In your reply, reproduce every line of the data without any alteration.

-- Dataset records follows --

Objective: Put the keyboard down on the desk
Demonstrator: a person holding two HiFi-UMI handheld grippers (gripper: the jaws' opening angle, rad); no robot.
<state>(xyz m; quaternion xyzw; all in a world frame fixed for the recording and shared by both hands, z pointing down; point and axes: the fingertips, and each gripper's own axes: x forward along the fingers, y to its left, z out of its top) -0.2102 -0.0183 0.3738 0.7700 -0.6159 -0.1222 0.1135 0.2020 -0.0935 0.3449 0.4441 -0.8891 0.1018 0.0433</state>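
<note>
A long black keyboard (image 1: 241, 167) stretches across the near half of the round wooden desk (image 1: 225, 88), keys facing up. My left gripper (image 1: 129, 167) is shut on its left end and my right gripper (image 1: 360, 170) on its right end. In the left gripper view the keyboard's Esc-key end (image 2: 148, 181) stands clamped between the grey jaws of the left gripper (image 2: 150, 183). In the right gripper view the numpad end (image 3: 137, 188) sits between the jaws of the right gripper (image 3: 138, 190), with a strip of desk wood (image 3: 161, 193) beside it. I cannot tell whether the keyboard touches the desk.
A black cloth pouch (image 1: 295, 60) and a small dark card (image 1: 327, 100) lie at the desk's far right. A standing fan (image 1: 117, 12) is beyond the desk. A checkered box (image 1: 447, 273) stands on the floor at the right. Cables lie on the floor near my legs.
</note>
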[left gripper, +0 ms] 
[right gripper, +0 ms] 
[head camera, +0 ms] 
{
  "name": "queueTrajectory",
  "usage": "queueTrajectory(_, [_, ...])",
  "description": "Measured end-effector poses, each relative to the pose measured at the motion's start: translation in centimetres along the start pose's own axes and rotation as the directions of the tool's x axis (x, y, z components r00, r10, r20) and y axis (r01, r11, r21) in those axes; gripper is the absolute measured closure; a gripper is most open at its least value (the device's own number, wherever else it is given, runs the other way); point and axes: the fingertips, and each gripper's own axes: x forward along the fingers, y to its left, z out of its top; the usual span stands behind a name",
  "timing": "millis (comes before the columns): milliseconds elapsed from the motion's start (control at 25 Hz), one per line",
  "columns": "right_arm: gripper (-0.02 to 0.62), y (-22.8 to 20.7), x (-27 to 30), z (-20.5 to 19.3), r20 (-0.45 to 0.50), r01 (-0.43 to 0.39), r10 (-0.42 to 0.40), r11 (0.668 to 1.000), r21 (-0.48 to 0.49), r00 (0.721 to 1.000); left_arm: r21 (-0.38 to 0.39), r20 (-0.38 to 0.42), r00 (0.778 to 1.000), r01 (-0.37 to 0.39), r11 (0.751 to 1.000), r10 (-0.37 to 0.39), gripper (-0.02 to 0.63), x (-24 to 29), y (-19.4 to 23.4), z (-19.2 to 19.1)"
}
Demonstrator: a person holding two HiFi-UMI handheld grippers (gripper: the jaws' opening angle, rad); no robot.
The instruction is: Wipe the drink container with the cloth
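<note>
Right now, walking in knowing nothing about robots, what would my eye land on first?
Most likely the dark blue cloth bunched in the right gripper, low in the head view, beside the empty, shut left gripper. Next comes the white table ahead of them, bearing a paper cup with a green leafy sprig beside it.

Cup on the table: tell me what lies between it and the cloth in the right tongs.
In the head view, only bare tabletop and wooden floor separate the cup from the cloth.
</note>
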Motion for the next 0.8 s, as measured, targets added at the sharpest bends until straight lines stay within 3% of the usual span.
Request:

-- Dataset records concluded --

Result for this exercise>
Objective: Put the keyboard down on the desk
Demonstrator: a person holding two HiFi-UMI handheld grippers (gripper: the jaws' opening angle, rad); no robot.
<state>(xyz m; quaternion xyzw; all in a world frame fixed for the recording and shared by both hands, z pointing down; point and axes: the fingertips, and each gripper's own axes: x forward along the fingers, y to its left, z out of its top) -0.2102 -0.0183 0.3738 0.7700 -0.6159 -0.1222 0.1135 0.2020 -0.0935 0.3449 0.4441 -0.8891 0.1018 0.0433</state>
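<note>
A long black keyboard (image 1: 241, 167) stretches across the near half of the round wooden desk (image 1: 225, 88), keys facing up. My left gripper (image 1: 129, 167) is shut on its left end and my right gripper (image 1: 360, 170) on its right end. In the left gripper view the keyboard's Esc-key end (image 2: 148, 181) stands clamped between the grey jaws of the left gripper (image 2: 150, 183). In the right gripper view the numpad end (image 3: 137, 188) sits between the jaws of the right gripper (image 3: 138, 190), with a strip of desk wood (image 3: 161, 193) beside it. I cannot tell whether the keyboard touches the desk.
A black cloth pouch (image 1: 295, 60) and a small dark card (image 1: 327, 100) lie at the desk's far right. A standing fan (image 1: 117, 12) is beyond the desk. A checkered box (image 1: 447, 273) stands on the floor at the right. Cables lie on the floor near my legs.
</note>
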[left gripper, +0 ms] 
[right gripper, +0 ms] 
[head camera, +0 ms] 
{
  "name": "queueTrajectory",
  "usage": "queueTrajectory(_, [_, ...])",
  "description": "Measured end-effector poses, each relative to the pose measured at the motion's start: translation in centimetres along the start pose's own axes and rotation as the directions of the tool's x axis (x, y, z components r00, r10, r20) and y axis (r01, r11, r21) in those axes; gripper is the absolute measured closure; a gripper is most open at its least value (the device's own number, wherever else it is given, runs the other way); point and axes: the fingertips, and each gripper's own axes: x forward along the fingers, y to its left, z out of its top; the usual span stands behind a name",
  "timing": "millis (comes before the columns): milliseconds elapsed from the motion's start (control at 25 Hz), one per line",
  "columns": "right_arm: gripper (-0.02 to 0.62), y (-22.8 to 20.7), x (-27 to 30), z (-20.5 to 19.3), r20 (-0.45 to 0.50), r01 (-0.43 to 0.39), r10 (-0.42 to 0.40), r11 (0.668 to 1.000), r21 (-0.48 to 0.49), r00 (0.721 to 1.000); left_arm: r21 (-0.38 to 0.39), r20 (-0.38 to 0.42), r00 (0.778 to 1.000), r01 (-0.37 to 0.39), r11 (0.751 to 1.000), r10 (-0.37 to 0.39), gripper (-0.02 to 0.63), x (-24 to 29), y (-19.4 to 23.4), z (-19.2 to 19.1)"
}
Demonstrator: a person holding two HiFi-UMI handheld grippers (gripper: the jaws' opening angle, rad); no robot.
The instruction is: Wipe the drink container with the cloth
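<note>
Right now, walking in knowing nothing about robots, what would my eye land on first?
Most likely the dark blue cloth bunched in the right gripper, low in the head view, beside the empty, shut left gripper. Next comes the white table ahead of them, bearing a paper cup with a green leafy sprig beside it.

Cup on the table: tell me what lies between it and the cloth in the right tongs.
In the head view, only bare tabletop and wooden floor separate the cup from the cloth.
</note>
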Motion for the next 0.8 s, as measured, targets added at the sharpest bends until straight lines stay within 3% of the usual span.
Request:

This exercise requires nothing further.